I find it interesting that my girlfriend’s denial letter was completely different. They quoted different sections and their "interpretation" of them seems suspect, to me anyway. I read it as saying the Attorney General can not adjust the immigrants status unless they were lawfully admitted to the US and they, or their parent, marries the citizen that filed the petition. They tried to tie that to the difinition of a child somehow. I have posted the letter below, with sensitive information removed, and would be interested in seeing the excuses they gave others. Most of the grammar, punctuation, and capitalization errors are in the actual document, not typos on my part, but I can’t guarantee I didn’t make any mistakes. I don’t care about grammar and such in informal settings like this forum, but I expect a little more from a legal document. I’m not being hypocritical :-D

Date: MAR 28 2006

Upon consideration, it is ordered that your application for status as a permanent resident be denied for the following reasons:

(See Attached)

If you fail to depart from the United States, proceedings will be instituted to enforce your departure. You may renew your application for status as a permanent resident during such proceedings.

District Director Phoenix, Arizona

---------------------------------------------------------------------------------------------------------

Attachment to I-291

On September 05, 2005, you filed Application for Permanent Residence, form I-485, pursuant to Section 245 of the Immigration and Nationality Act (Act).
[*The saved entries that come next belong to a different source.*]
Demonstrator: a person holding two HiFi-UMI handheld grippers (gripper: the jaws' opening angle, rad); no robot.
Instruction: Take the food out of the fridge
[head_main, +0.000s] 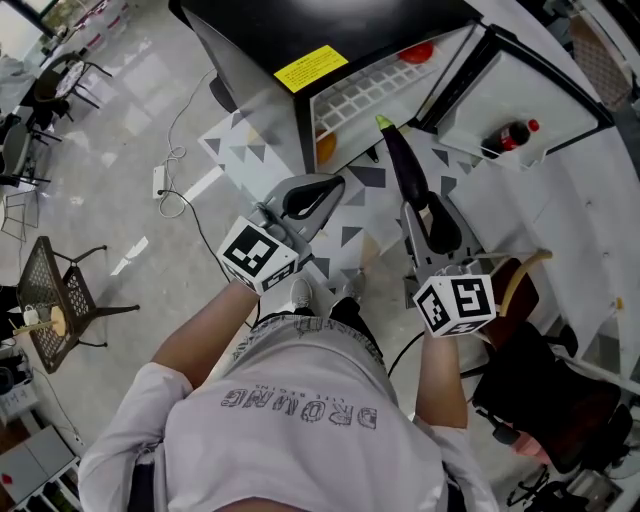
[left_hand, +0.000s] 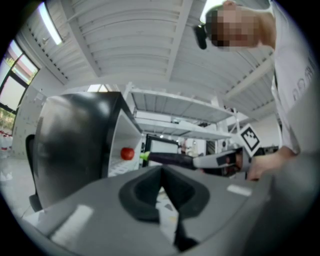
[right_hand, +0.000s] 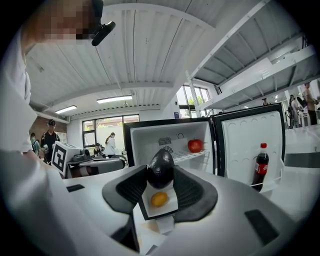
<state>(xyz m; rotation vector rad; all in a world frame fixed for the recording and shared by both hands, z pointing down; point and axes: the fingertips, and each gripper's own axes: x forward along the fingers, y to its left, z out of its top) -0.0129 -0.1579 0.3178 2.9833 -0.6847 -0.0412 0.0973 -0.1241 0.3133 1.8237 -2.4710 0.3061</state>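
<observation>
While right tongs (right_hand: 160, 176) pinch eggplant (head_main: 400, 160), long axis toward fridge (right_hand: 150, 141) (green stem (head_main: 383, 122) leading), left tongs (left_hand: 161, 172) closed.

The wire shelf (right_hand: 204, 154) carries a red apple (right_hand: 195, 145); the door rack (right_hand: 274, 183), a cola bottle (right_hand: 260, 167).

The fridge (head_main: 330, 25) stands open at the person's twelve o'clock, its door (head_main: 562, 92) swung toward two o'clock with a bottle (head_main: 508, 135) upright in the door shelf. Inside, an apple (head_main: 417, 52) sits on the upper shelf, an orange (head_main: 325, 148) lower at its seven o'clock. The eggplant (head_main: 402, 160), in the right tool (head_main: 425, 210), lies before the opening, the left tool (head_main: 312, 195) at its nine o'clock.
</observation>
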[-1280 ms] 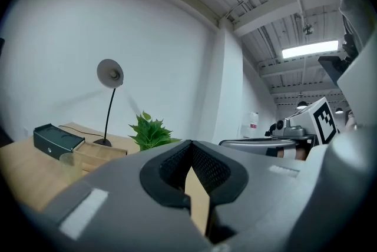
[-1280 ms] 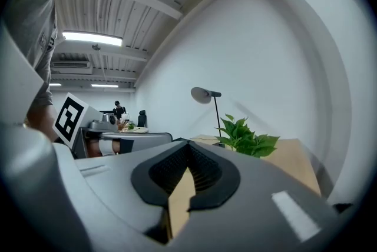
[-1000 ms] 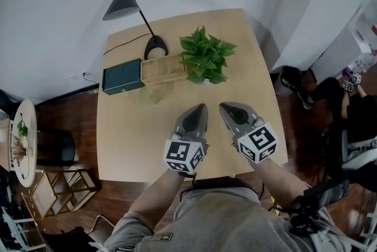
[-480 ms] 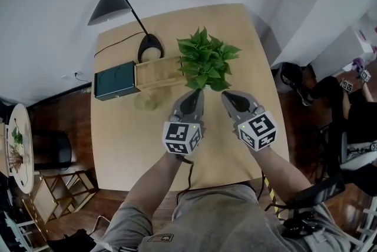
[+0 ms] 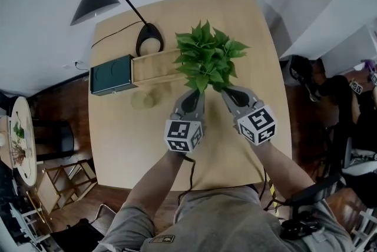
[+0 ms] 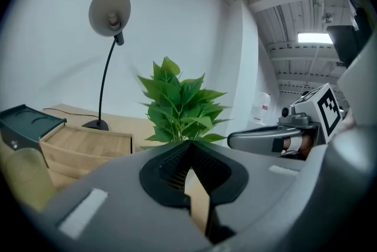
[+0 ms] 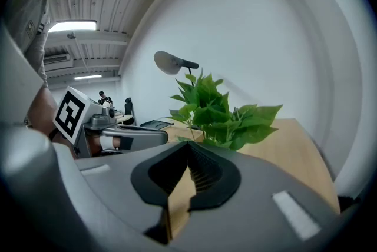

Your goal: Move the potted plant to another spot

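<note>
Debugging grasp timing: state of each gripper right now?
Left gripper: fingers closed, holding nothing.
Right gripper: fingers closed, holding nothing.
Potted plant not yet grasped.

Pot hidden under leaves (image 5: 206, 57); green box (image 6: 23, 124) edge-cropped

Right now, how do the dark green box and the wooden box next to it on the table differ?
Colour: the dark green box is dark, the wooden box pale bare wood. Place: the dark green box sits by the table's left edge; the wooden box runs from it to the potted plant's leaves. Shared: both are rectangular, lie flat end to end, near the lamp base.
</note>
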The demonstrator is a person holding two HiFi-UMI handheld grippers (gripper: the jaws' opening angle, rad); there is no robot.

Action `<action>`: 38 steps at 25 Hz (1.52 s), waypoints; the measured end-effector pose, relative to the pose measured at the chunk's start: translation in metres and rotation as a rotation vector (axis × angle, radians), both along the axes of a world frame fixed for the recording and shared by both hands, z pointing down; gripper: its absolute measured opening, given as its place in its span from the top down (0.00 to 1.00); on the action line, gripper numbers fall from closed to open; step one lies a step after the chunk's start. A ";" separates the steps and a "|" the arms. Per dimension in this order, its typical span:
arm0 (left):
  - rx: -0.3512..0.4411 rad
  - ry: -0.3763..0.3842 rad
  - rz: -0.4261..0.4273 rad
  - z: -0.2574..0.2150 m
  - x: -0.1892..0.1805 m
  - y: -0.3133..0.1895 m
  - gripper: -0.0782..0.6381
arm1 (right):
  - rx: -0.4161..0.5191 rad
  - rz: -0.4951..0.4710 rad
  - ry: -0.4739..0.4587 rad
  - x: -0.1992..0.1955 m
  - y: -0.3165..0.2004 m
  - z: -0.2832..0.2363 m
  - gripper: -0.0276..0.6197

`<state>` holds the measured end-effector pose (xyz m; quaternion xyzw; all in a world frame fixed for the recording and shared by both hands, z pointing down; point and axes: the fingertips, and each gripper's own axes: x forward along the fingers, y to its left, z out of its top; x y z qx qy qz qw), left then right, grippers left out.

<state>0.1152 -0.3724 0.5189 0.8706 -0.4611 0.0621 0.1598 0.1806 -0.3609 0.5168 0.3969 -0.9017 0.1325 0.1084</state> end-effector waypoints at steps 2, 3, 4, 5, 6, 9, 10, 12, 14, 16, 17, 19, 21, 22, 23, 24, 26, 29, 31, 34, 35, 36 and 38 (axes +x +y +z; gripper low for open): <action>-0.031 -0.011 0.004 0.017 0.000 0.001 0.88 | -0.032 -0.010 0.004 -0.001 0.000 0.013 0.75; -0.047 -0.015 0.008 0.026 0.001 0.002 0.80 | -0.050 -0.015 0.002 -0.001 0.000 0.021 0.67; -0.062 -0.019 0.013 0.035 0.002 0.002 0.71 | -0.065 -0.018 0.001 -0.001 -0.001 0.028 0.64; -0.075 -0.024 0.017 0.044 0.002 0.002 0.67 | -0.075 -0.018 0.002 0.001 -0.001 0.035 0.60; -0.083 -0.031 0.021 0.052 0.002 0.002 0.63 | -0.083 -0.018 0.007 0.002 -0.001 0.041 0.57; -0.105 -0.052 0.029 0.071 0.003 0.003 0.57 | -0.098 -0.020 0.033 0.008 0.000 0.057 0.49; -0.111 -0.058 0.030 0.076 0.003 0.003 0.56 | -0.100 -0.022 0.043 0.010 0.000 0.062 0.48; -0.116 -0.069 0.027 0.085 0.003 0.001 0.55 | -0.104 -0.021 0.060 0.014 -0.001 0.071 0.46; -0.117 -0.081 0.027 0.091 0.002 -0.002 0.55 | -0.109 -0.019 0.073 0.018 -0.004 0.078 0.45; -0.117 -0.092 0.033 0.095 0.002 -0.005 0.54 | -0.120 -0.017 0.084 0.021 -0.007 0.085 0.44; -0.115 -0.098 0.037 0.098 0.002 -0.007 0.54 | -0.127 -0.018 0.090 0.022 -0.008 0.089 0.44; -0.100 -0.120 0.051 0.102 0.002 -0.011 0.53 | -0.135 -0.026 0.108 0.024 -0.012 0.098 0.43; -0.079 -0.146 0.072 0.106 0.003 -0.015 0.51 | -0.136 -0.039 0.134 0.024 -0.016 0.105 0.42; -0.069 -0.157 0.081 0.108 0.004 -0.017 0.49 | -0.136 -0.047 0.146 0.024 -0.018 0.108 0.41; -0.059 -0.166 0.086 0.109 0.004 -0.021 0.49 | -0.136 -0.052 0.154 0.024 -0.020 0.111 0.41; -0.052 -0.174 0.088 0.110 0.003 -0.024 0.49 | -0.135 -0.057 0.160 0.024 -0.022 0.114 0.40; -0.049 -0.182 0.091 0.113 0.003 -0.029 0.49 | -0.133 -0.064 0.170 0.024 -0.027 0.118 0.40; -0.043 -0.187 0.109 0.113 0.005 -0.037 0.48 | -0.124 -0.082 0.183 0.022 -0.036 0.121 0.39; -0.034 -0.186 0.136 0.114 0.010 -0.041 0.45 | -0.117 -0.099 0.195 0.023 -0.042 0.122 0.38; -0.014 -0.194 0.193 0.116 0.018 -0.046 0.40 | -0.106 -0.142 0.226 0.022 -0.053 0.126 0.34; -0.008 -0.199 0.212 0.117 0.020 -0.047 0.37 | -0.103 -0.162 0.239 0.021 -0.055 0.128 0.33; -0.004 -0.205 0.232 0.118 0.021 -0.049 0.37 | -0.100 -0.184 0.251 0.019 -0.057 0.130 0.32; 0.002 -0.223 0.273 0.121 0.024 -0.050 0.35 | -0.093 -0.228 0.279 0.015 -0.058 0.135 0.30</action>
Section 245 of the Act States, in pertinent part:

(a) The status of an who was inspected and admitted or paroled into the United States may be adjusted by the Attorney General, in his discretion and under such regulations as he may prescribe, to that of an alien lawfully admitted for permanent residence…
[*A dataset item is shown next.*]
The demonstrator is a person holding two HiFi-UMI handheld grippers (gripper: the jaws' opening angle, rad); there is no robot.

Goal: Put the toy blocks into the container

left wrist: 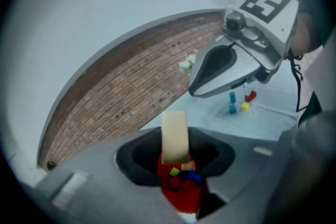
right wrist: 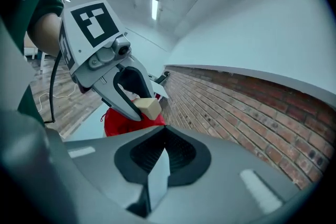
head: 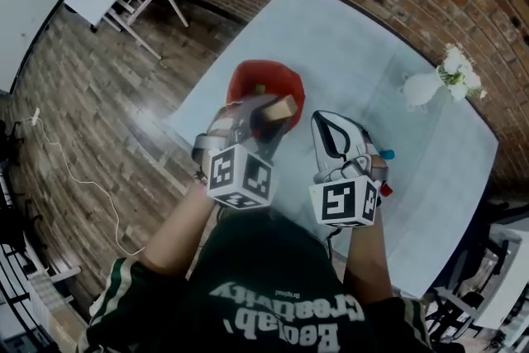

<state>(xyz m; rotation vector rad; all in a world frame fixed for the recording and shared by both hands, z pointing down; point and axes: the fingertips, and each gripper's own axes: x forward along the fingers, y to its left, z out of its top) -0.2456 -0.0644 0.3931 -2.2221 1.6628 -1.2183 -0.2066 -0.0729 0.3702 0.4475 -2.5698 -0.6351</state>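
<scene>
beige block (left wrist: 174, 136) clamped between left hand-held gripper (head: 271, 113) jaws.

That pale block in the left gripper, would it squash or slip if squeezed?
Probably stiff: the pale block shows flat faces and straight edges while the left gripper clamps it. Likely light, since a narrow pinch holds it above the red container. Flat sides suggest it won't roll.

Lighting: even, cool, bright; ceiling tube lights (right wrist: 155, 8) overhead.
Glare: pale patch on wooden floor (head: 145, 116).
Distortion: strong fisheye, brick wall (left wrist: 142, 86) bowed, corners vignetted dark.
Focus: right claw (right wrist: 157, 168) soft in the foreground; left gripper view slightly blurred.
</scene>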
Section 245 of the Act further states, in pertinent part:

(d) …the Attorney General may not adjust, under subsection (a), the status of a nonimmigrant alien described in section 1101(a)(15)(K) of this title except to that of an alien lawfully admitted to the United States on a conditional basis under section 1186 of this title as a result of the marriage of the nonimmigrant (or, in the case of a minor child, the parent) to the citizen who filed the petition to accord the alien’s nonimmigrant status under section 1101(a)(15)(K) of this title…

Section 101(B)(1) of the Immigration and Nationality Act states, in pertinent part:

…The term “child” means an unmarried person under twenty-one years of age…
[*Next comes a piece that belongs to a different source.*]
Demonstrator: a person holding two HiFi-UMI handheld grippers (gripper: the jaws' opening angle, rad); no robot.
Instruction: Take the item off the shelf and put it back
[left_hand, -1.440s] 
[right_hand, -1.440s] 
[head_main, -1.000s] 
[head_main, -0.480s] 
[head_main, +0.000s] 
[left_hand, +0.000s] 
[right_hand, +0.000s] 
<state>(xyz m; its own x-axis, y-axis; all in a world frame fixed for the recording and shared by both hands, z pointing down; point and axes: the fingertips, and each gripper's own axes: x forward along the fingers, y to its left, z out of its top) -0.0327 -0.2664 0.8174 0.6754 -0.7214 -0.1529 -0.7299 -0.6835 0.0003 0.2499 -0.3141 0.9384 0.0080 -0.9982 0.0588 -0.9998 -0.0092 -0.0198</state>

A review of your record establishes that a Petition for Alien Fiance(e), Form I-129F, was filed on behalf of your mother, **** ****, by **** ****, a citizen of the United States. On July **, 2005, you were admitted into the United States as a K-2, child of a fiance, on the basis of that approved petition. On September 05, 2005, you filed your I-485 application based on your mother’s marriage to Mr. **** on July **, 2005. However, Service records reflect that on December **, 2005, you turned twenty-one years of age. Therefore, you are no longer considered to be a child and you are not entitled to the same status as your mother. Therefore, your application must be, and hereby is, denied.

There is no appeal to this decision. Pursuant to 8 CFR 274a.14(a)(1)(iii) any employment authorization previously granted to you on the basis of your pending application for permanent residence is automatically terminated as of the date of this notice. Any advance parole granted to you pursuant to Title 8, Code of Federal Regulations, Part 212.5 is hereby canceled as of the date of this notice.